• [DIRECTIONS FOR THIS TASK]
Transcribe every entry verbatim; omit pictures.
- Opening Delimiter -
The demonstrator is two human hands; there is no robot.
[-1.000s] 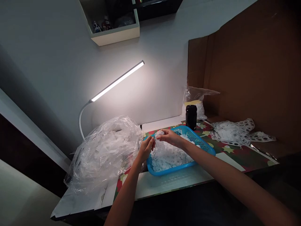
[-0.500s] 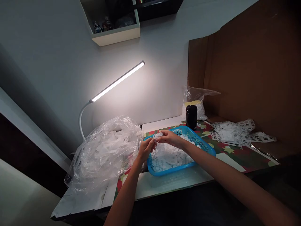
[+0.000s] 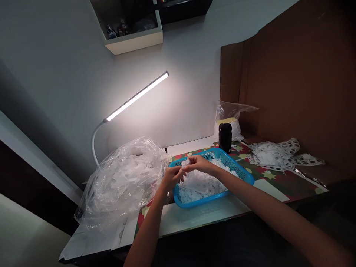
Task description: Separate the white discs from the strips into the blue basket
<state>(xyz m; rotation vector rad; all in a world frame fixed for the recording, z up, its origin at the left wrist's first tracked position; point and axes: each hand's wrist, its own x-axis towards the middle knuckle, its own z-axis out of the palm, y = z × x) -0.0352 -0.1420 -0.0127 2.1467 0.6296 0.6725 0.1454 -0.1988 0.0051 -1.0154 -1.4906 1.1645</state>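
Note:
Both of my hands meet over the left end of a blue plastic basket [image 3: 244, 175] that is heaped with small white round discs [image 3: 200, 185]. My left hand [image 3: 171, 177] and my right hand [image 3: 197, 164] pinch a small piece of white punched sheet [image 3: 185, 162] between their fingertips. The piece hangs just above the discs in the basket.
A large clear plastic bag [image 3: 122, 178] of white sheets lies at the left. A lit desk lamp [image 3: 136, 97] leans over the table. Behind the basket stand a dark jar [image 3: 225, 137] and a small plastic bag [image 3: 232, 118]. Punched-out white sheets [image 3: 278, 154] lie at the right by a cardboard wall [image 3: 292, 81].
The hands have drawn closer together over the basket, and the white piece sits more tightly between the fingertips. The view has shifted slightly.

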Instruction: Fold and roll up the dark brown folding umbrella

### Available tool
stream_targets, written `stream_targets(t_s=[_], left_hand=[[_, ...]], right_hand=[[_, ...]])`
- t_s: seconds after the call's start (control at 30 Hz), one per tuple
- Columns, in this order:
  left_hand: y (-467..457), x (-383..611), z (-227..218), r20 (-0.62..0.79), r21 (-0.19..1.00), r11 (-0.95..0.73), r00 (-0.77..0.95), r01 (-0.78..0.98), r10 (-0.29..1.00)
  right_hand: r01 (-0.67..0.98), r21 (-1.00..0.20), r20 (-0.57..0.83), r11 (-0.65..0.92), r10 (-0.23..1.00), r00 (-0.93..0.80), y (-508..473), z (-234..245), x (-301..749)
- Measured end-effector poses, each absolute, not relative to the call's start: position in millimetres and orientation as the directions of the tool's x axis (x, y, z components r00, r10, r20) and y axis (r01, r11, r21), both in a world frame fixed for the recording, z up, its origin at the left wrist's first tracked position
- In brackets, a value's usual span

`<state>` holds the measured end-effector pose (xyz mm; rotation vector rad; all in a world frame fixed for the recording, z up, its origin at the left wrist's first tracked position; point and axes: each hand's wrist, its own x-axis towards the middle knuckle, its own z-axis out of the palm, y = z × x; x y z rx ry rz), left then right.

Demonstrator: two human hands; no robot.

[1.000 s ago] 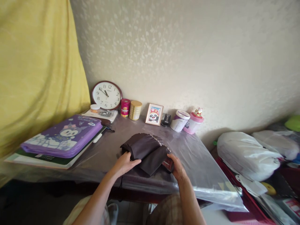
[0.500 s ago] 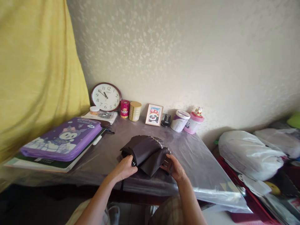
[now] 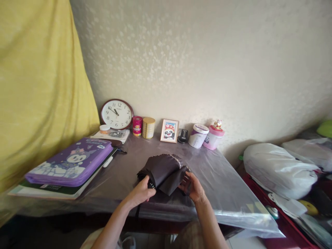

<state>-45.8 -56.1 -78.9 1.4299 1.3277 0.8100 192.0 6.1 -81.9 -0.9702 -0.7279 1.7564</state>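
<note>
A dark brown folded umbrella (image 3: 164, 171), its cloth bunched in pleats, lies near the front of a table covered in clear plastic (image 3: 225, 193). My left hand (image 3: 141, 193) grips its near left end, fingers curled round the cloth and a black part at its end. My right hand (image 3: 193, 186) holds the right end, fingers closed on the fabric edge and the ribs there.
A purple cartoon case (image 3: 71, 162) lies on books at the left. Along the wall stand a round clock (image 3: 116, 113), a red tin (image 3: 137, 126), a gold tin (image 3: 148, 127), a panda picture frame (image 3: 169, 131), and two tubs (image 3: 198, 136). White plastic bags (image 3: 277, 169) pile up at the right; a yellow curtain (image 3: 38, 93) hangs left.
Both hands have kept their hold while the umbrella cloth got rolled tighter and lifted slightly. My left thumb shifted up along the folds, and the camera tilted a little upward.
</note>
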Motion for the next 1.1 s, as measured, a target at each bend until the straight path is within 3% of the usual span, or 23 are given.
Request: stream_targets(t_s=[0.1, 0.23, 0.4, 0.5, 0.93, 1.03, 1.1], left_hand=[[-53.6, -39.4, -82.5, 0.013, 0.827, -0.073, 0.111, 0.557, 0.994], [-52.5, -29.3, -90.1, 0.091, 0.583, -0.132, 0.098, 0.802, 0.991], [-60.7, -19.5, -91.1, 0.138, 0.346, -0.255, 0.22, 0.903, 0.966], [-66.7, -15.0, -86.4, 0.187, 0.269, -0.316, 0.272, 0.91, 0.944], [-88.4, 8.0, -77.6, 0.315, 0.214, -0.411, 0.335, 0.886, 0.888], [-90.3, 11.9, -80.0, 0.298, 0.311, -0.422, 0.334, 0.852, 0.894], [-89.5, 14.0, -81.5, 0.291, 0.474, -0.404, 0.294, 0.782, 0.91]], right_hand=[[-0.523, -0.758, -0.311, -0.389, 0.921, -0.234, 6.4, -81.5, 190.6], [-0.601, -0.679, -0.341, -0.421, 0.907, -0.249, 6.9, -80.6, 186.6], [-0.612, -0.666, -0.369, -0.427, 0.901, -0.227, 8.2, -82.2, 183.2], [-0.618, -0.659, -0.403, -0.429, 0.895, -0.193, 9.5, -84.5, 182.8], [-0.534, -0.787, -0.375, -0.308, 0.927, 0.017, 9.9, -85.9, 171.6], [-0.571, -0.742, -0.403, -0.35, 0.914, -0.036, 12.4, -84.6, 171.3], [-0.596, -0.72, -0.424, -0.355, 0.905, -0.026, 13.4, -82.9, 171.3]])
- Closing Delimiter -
• [REPLY]
The demonstrator is two human hands; there is no robot.
[-1.000s] 
[-0.500s] 
[+0.000s] 
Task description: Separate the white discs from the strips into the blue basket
<state>(xyz m; rotation vector rad; all in a world frame fixed for the recording, z up, its origin at the left wrist's first tracked position; point and axes: each hand's wrist, its own x-axis towards the middle knuckle, its own z-axis out of the palm, y = z × x) -0.0352 -0.1420 -0.0127 2.1467 0.6296 0.6725 0.1454 -0.1988 0.0051 -1.0154 -1.4906 1.1645</state>
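Note:
Both of my hands meet over the left end of a blue plastic basket [image 3: 244, 175] that is heaped with small white round discs [image 3: 200, 185]. My left hand [image 3: 171, 177] and my right hand [image 3: 197, 164] pinch a small piece of white punched sheet [image 3: 185, 162] between their fingertips. The piece hangs just above the discs in the basket.
A large clear plastic bag [image 3: 122, 178] of white sheets lies at the left. A lit desk lamp [image 3: 136, 97] leans over the table. Behind the basket stand a dark jar [image 3: 225, 137] and a small plastic bag [image 3: 232, 118]. Punched-out white sheets [image 3: 278, 154] lie at the right by a cardboard wall [image 3: 292, 81].
The hands have drawn closer together over the basket, and the white piece sits more tightly between the fingertips. The view has shifted slightly.
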
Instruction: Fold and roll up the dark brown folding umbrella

### Available tool
stream_targets, written `stream_targets(t_s=[_], left_hand=[[_, ...]], right_hand=[[_, ...]])`
- t_s: seconds after the call's start (control at 30 Hz), one per tuple
- Columns, in this order:
  left_hand: y (-467..457), x (-383..611), z (-227..218), r20 (-0.62..0.79), r21 (-0.19..1.00), r11 (-0.95..0.73), r00 (-0.77..0.95), r01 (-0.78..0.98), r10 (-0.29..1.00)
  right_hand: r01 (-0.67..0.98), r21 (-1.00..0.20), r20 (-0.57..0.83), r11 (-0.65..0.92), r10 (-0.23..1.00), r00 (-0.93..0.80), y (-508..473), z (-234..245), x (-301..749)
- Measured end-effector poses, each absolute, not relative to the call's start: position in millimetres and orientation as the directions of the tool's x axis (x, y, z components r00, r10, r20) and y axis (r01, r11, r21), both in a world frame fixed for the recording, z up, its origin at the left wrist's first tracked position
- In brackets, a value's usual span

`<state>` holds the measured end-effector pose (xyz mm; rotation vector rad; all in a world frame fixed for the recording, z up, its origin at the left wrist's first tracked position; point and axes: each hand's wrist, its own x-axis towards the middle knuckle, its own z-axis out of the palm, y = z × x; x y z rx ry rz), left then right.

Demonstrator: two human hands; no robot.

[1.000 s ago] 
[0.500 s ago] 
[now] 

<state>-45.8 -56.1 -78.9 1.4299 1.3277 0.8100 192.0 6.1 -81.9 -0.9702 -0.7279 1.7564</state>
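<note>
A dark brown folded umbrella (image 3: 164, 171), its cloth bunched in pleats, lies near the front of a table covered in clear plastic (image 3: 225, 193). My left hand (image 3: 141, 193) grips its near left end, fingers curled round the cloth and a black part at its end. My right hand (image 3: 193, 186) holds the right end, fingers closed on the fabric edge and the ribs there.
A purple cartoon case (image 3: 71, 162) lies on books at the left. Along the wall stand a round clock (image 3: 116, 113), a red tin (image 3: 137, 126), a gold tin (image 3: 148, 127), a panda picture frame (image 3: 169, 131), and two tubs (image 3: 198, 136). White plastic bags (image 3: 277, 169) pile up at the right; a yellow curtain (image 3: 38, 93) hangs left.
Both hands have kept their hold while the umbrella cloth got rolled tighter and lifted slightly. My left thumb shifted up along the folds, and the camera tilted a little upward.
</note>
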Motion for the next 1.1 s, as measured, a target at each bend until the straight path is within 3% of the usual span, or 23 are given.
Request: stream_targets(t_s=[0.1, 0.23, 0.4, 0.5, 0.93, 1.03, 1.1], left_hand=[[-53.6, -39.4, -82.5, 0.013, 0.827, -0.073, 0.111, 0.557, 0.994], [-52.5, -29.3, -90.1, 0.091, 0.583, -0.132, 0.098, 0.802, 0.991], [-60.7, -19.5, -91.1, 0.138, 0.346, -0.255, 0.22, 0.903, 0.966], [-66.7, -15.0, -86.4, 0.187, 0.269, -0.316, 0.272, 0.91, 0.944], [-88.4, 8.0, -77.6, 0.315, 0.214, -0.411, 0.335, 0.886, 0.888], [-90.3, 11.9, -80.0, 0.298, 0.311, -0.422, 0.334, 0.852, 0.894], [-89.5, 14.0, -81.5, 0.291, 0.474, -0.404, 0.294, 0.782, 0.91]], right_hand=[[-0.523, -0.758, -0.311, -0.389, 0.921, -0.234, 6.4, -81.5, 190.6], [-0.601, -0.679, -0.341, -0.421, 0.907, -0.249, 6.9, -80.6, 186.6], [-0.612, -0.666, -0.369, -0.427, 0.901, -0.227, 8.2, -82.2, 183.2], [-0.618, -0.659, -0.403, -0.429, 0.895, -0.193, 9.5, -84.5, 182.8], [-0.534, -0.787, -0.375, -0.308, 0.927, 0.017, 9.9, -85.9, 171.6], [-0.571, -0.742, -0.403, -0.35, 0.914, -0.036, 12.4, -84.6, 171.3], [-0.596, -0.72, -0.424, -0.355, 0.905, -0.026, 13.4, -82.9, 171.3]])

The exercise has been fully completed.